The impersonal thought of the Engineer struck at them. "There can be no peace with them. No treaty. No armistice. For more than a million years they have thought and practiced war. Their every thought has been directed toward conquest. To them the very word «peace» is meaningless. War is their natural state, peace an unnatural state. And they would not, in any event, in the remote chance that they might consider an armistice, consider it at this time when they have a chance to prevent us from saving the universe."

"You mean," asked Gary, horror in his voice, "that they actually want the universe destroyed? That they would fight you to prevent you from saving it?"

"That," said the Engineer, "is exactly what I mean. You understand so well."

"Do you expect them to attack soon?" asked Tommy.

"We do not know. They may attack at any time. We are ready at all times. We know they will attack eventually."

"We must find a way," said Caroline. "We can't let them stop us! We must find a way!"

"We will find a way," rumbled Kingsley. "There has to be a way, and we'll find it."

"What do you call these rip-snorters you've been fighting all these years?" asked Herb.

"We call them the Hellhounds," said the Engineer, but that was not exactly what he meant. The thought brought together a certain measure of loathing mixed with fear and hatred. Hellhounds was the nearest the Earthlings could translate the thought.

"They can break through the time-space curve," said Caroline, musingly, "and they can travel in the fifth-dimensional inter-space." She flashed a look at Gary, a look filled with the flare of inspiration. "Perhaps," she said, "that is the answer.

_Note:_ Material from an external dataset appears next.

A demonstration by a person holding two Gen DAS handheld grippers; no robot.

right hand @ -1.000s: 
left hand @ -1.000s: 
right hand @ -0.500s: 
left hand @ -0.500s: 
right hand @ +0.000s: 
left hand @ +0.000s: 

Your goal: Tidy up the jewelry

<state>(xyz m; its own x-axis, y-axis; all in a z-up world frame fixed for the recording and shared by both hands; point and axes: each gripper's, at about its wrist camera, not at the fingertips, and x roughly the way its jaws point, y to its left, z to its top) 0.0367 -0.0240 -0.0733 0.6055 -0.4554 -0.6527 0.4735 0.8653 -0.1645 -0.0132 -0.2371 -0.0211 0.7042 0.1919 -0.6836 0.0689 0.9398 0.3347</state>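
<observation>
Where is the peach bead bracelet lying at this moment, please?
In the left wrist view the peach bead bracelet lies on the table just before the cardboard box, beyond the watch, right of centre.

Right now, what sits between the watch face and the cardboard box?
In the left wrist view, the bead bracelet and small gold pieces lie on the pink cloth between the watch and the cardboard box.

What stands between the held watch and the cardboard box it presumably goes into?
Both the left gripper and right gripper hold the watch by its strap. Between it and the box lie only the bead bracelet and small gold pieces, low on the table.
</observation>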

Perhaps that is what we should try to find the answer to."

"I don't know what you mean," said Gary, "but maybe you are right."

"The space-time curve would be rigid," said Kingsley. "Rigid and hard to unravel. Lines of stress and force that would be entirely new. That would take mathematical knowledge. That and tremendous power."

"The power of new energy," said Gary. "Perhaps the power of the energy the rubbing universes will create."

Kingsley stared at him as if he had struck him with an open hand. "You have it," he shouted. "You have it!"

"But we haven't got the energy," said Gary, bluntly.

"No," agreed Kingsley. "We'll have to get that first."

"And control it," said Caroline.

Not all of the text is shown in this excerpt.